Se per Grecia, Spagna e Italia l’Iran si dimostra, specialmente nel breve periodo, un partner insostituibile, Teheran può invece facilmente, e a costo zero, ripiegare sull’export in continua espansione di acquirenti sicuri (e solventi), quali Cina e India. Con il risultato che i tagli all’import dalla Repubblica islamica pongono solo in capo all’Europa l’onere di reperire in tempi brevi un contraente alternativo. E non uno qualsiasi, bensì un produttore capace di offrire una fornitura energetica quantitativamente e qualitativamente equivalente a quella iraniana. Come se non bastasse, l’OPEC preannuncia un aumento della domanda globale di petrolio entro il 2012 pari ad almeno 1 milione di barili, facendo così innalzare il valore del deficit potenziale a 3,6 milioni di barili. Né sarà sufficiente a surrogare la produzione venuta meno l’impegno dichiarato da Arabia Saudita ed Emirati Arabi Uniti, considerato che l’attività estrattiva nel Golfo persico è già a massimo regime.
Delicata la situazione petrolifera italiana. Per l’Italia, l’Iran è soprattutto il produttore esclusivo di una qualità particolarmente pregiata di greggio impiegata nelle raffinerie nostrane. L’accaparramento degli approvvigionamenti si tradurrà, per la FederPetroli, in un calo dei margini sull’industria petrolifera, a favore di mercati spot di prodotto. Graveranno insomma sulle nostre aziende i costi legati all’adeguamento degli impianti, nonché al reperimento di nuovi fornitori, e alla relativa contrattazione degli accordi. E con la Libia fuori gioco, è probabile che la scelta ricadrà sull’Azerbaigian, già nostro principale fornitore di petrolio (del resto, lo scorso anno la SOCAR, State Oil Company of Azerbaijan Republic, si era dimostrata interessata a possibili partnership con la SARAS, raffineria da 15 milioni di tonnellate di produzione annuale).

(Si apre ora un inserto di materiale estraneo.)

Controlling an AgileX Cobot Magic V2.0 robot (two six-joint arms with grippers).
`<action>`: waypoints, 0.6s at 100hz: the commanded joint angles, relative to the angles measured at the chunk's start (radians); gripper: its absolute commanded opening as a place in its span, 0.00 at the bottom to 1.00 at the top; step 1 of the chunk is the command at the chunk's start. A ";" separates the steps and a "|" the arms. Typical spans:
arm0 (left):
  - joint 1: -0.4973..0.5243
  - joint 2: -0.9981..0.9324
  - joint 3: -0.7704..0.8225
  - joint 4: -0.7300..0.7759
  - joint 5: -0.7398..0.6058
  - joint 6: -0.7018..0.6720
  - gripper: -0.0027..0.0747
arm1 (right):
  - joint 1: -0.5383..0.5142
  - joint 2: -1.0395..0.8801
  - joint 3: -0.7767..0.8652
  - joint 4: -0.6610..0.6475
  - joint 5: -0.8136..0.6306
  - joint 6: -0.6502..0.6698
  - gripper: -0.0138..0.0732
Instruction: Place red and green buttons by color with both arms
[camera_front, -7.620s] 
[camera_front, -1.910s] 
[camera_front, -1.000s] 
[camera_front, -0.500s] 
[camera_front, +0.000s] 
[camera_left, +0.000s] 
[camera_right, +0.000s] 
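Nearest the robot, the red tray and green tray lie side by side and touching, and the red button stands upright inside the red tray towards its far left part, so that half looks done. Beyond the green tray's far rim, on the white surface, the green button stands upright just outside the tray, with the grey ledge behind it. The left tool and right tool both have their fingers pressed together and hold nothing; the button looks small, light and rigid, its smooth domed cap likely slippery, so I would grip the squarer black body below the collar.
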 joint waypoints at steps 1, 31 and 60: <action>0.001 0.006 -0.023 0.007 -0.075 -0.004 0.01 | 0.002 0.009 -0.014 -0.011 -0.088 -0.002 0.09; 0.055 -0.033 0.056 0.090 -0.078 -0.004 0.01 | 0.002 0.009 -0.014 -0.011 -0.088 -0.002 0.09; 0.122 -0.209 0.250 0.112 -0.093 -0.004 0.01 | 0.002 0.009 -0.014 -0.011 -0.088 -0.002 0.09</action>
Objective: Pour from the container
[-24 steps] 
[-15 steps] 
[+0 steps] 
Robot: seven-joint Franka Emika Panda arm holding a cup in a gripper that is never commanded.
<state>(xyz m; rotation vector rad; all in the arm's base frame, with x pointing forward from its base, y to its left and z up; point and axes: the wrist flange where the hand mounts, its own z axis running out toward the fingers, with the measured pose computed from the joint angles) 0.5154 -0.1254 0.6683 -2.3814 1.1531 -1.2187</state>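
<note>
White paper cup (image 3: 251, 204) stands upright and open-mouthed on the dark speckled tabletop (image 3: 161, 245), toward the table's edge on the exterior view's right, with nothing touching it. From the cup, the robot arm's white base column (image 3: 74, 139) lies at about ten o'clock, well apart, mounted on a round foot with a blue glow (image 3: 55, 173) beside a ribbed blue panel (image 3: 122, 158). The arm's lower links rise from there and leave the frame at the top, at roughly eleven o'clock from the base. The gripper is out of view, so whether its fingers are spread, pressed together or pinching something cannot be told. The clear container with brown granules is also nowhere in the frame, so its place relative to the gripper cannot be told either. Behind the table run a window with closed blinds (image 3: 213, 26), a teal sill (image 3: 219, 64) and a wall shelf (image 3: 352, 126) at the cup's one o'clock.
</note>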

Ad aggravare il quadro, l’inevitabile aumento dei costi petroliferi. Finora Teheran ha solo minacciato di chiudere lo stretto di Hormuz. Se alle parole dovessero seguire i fatti, il prezzo del petrolio salirebbe alle stelle. E a rimetterci sarebbero proprio i singoli paesi europei più a rischio. Non a caso, il premier Monti ha sollevato la questione del rimborso di circa due miliardi di dollari vantato dall’ENI nei confronti della National Iranian Oil Company (NIOC) a titolo di compenso per vecchi investimenti italiani in Iran. L’Italia si è persino detta favorevole al recupero del debito, anziché con denaro liquido, con greggio. Il che, sommato alle altre richieste avanzate dall’UE, lascia presagire che gli accordi petroliferi iraniani resteranno esenti da sanzioni per l’intero 2012.
L’embargo petrolifero totale, ma non generalizzato, si rivela in conclusione una decisione sbilanciata e potenzialmente inefficace. Mentre comporta per gli USA costi limitati, richiede all’Europa un sacrificio economico persino maggiore di quello – tutto sommato relativo – imposto a Teheran. D’altronde, l’eventuale peggioramento delle condizioni economiche iraniane non avrà di certo l’effetto di destabilizzare un regime abituato a subire sanzioni fin dalla rivoluzione del 1979, ma solo quello di inasprire le condizioni cui questo porterà avanti, ad ogni costo, la bomba atomica. Sullo sfondo, il vincitore morale della partita USA-Iran, la Cina, che pur ufficialmente schierata contro il programma nucleare del regime degli Ayatollah, stringe economicamente con il paese iraniano, a danno soprattutto dell’Europa.